The fact that the generator size is also a step size means that nautilus makes a good candidate for a generalized keyboard; the fingering of nautilus[14] becomes very simple as a result, perhaps even simpler than with traditional keyboards, despite there being more notes.

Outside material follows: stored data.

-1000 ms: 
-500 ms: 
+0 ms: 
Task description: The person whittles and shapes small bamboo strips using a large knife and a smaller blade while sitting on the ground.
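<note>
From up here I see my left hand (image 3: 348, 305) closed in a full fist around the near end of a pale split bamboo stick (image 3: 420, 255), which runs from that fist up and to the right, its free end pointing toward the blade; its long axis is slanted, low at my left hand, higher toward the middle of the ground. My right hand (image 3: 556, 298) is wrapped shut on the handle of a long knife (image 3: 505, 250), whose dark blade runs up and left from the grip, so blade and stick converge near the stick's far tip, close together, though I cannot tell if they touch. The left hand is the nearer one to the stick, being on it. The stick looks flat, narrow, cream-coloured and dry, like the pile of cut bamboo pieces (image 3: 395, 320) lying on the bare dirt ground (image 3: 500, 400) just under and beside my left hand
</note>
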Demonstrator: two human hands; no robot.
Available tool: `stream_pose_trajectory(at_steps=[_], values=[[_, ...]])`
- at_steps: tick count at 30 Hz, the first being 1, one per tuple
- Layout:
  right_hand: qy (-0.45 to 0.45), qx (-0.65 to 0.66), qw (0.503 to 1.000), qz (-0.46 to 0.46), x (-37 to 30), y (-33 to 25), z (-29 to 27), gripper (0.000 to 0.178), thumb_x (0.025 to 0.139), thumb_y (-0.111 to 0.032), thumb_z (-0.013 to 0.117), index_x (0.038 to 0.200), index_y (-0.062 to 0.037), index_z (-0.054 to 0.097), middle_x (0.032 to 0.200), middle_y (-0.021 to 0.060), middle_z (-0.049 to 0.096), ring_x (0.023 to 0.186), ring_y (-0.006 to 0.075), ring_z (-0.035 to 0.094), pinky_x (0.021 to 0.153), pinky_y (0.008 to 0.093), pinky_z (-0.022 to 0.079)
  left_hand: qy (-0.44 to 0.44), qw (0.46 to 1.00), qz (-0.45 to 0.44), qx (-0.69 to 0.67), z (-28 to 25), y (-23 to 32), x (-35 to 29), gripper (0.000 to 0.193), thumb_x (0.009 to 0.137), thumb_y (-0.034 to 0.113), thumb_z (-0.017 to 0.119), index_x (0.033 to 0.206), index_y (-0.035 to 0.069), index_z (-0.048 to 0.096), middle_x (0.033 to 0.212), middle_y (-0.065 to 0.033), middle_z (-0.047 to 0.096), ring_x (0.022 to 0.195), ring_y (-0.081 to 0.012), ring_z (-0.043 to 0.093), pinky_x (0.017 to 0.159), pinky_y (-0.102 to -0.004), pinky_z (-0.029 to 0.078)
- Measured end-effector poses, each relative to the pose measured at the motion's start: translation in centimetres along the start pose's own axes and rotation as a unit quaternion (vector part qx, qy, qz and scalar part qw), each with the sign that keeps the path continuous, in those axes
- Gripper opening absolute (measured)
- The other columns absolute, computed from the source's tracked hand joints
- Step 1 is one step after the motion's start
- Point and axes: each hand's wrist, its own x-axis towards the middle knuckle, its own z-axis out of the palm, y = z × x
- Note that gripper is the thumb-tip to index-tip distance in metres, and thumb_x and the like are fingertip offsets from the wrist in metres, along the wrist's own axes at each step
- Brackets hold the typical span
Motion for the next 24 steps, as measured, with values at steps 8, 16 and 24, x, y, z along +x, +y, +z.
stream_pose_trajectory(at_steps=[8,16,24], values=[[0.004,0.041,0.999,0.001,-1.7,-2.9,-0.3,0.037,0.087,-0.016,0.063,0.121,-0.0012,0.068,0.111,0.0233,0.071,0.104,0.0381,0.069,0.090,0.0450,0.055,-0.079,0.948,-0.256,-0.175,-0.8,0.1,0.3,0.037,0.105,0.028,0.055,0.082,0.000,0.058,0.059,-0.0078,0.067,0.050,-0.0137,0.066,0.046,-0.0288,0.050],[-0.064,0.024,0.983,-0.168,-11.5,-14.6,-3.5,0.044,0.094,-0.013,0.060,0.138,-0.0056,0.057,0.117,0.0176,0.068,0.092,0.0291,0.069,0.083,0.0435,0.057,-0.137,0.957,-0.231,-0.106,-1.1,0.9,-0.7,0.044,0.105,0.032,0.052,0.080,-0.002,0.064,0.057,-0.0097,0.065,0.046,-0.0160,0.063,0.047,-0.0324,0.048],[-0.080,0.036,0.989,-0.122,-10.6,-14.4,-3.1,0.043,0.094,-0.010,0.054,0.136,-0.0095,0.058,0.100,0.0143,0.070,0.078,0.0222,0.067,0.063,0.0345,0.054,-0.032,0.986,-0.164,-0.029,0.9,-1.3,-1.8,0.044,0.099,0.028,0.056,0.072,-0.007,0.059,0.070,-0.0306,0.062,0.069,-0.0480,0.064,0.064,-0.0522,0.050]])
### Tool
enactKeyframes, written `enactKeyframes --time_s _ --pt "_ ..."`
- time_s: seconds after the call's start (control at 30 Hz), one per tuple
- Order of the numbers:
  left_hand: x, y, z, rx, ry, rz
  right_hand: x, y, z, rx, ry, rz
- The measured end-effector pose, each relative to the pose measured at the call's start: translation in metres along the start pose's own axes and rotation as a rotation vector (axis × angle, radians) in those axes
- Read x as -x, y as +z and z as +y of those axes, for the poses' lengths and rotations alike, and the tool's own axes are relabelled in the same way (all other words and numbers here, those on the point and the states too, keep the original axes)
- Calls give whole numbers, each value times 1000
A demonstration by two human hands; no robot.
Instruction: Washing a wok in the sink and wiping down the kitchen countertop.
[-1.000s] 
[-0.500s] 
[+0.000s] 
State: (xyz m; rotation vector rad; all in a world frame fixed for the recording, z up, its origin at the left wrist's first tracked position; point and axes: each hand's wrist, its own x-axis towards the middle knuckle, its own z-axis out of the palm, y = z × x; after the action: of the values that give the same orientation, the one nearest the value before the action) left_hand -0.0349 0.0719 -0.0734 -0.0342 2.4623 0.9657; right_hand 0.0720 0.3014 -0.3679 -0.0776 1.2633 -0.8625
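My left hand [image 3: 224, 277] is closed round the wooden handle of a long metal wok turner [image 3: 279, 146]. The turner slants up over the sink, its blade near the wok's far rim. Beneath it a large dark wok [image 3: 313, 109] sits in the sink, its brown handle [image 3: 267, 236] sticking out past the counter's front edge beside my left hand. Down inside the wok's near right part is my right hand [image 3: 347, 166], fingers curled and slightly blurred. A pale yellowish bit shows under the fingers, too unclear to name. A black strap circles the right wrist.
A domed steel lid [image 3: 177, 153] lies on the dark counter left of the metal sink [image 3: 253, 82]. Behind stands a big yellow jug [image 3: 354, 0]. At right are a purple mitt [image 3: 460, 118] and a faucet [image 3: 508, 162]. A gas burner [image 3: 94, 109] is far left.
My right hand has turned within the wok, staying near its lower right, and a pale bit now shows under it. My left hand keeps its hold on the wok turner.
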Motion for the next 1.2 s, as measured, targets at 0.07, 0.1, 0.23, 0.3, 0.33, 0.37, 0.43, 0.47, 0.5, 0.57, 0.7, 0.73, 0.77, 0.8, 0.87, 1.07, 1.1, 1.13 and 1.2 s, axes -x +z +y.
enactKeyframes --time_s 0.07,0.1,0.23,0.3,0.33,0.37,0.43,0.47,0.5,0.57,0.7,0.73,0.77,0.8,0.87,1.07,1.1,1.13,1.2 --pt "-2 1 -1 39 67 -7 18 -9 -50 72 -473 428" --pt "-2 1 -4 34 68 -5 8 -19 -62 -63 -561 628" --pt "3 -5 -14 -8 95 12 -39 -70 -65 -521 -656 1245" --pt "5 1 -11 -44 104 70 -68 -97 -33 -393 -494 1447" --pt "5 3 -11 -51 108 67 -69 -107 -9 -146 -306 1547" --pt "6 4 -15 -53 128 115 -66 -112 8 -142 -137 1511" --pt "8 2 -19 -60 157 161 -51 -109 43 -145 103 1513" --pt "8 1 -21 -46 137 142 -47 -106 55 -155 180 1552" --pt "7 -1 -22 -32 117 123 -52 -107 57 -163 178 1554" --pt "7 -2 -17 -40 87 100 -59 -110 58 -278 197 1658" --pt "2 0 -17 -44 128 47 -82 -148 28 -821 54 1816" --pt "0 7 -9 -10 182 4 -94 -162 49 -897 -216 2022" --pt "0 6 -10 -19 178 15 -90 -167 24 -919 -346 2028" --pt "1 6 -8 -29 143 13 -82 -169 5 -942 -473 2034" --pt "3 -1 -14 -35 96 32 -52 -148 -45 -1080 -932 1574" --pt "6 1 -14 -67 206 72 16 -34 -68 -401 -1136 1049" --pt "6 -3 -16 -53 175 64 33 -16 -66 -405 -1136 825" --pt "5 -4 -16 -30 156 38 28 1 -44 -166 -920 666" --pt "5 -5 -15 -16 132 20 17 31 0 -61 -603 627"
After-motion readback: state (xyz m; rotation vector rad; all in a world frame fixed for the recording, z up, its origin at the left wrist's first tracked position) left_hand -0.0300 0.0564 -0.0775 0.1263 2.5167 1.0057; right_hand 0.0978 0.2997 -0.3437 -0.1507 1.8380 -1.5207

If one can tolerate the tuning error (which is roughly equal to that of 12edo, albeit in the opposite direction for the 5- and 7-limits), this tetradecatonic scale is worth exploring. 29edo is often neglected since it falls so close to the much more popular and well-studied 31edo, but 29 does have its own advantages, and this is one of them.
Nicetone
29edo is not a meantone system, but it could nonetheless be used as a basis for common-practice music if one considers the superfourth as a consonant, alternative type of fourth, and the 11:13:16 as an alternative type of consonant "doubly minor" triad. We can then use a diatonic scale such as 5435453 (which resembles Didymus' 5-limit JI diatonic scale, but with the syntonic comma being exaggerated in size). This scale has a very similar harmonic structure to a meantone diatonic scale, except that one of its minor triads is doubly-minor.
Such a scale could be called "nicetone" as a play on meantone. Since it preserves most of the same 5-limit relationships, nicetone is only slightly xenharmonic (in contrast to superpyth, which is quite blatantly so). The fact that 29edo's superfourth is within a cent of 15:11, and its 13:11 is within half a cent of a just 13:11, are both happy accidents. One just has to make sure that one is using a timbre that allows these higher-limit harmonic relationships to sound apparent and consonant enough to substitute for their simpler counterparts. The nicetone scale is also the cradle of the superdiatonic scales 522352253 and 3243324323 in between the leapfrog diatonic and chromatic scales.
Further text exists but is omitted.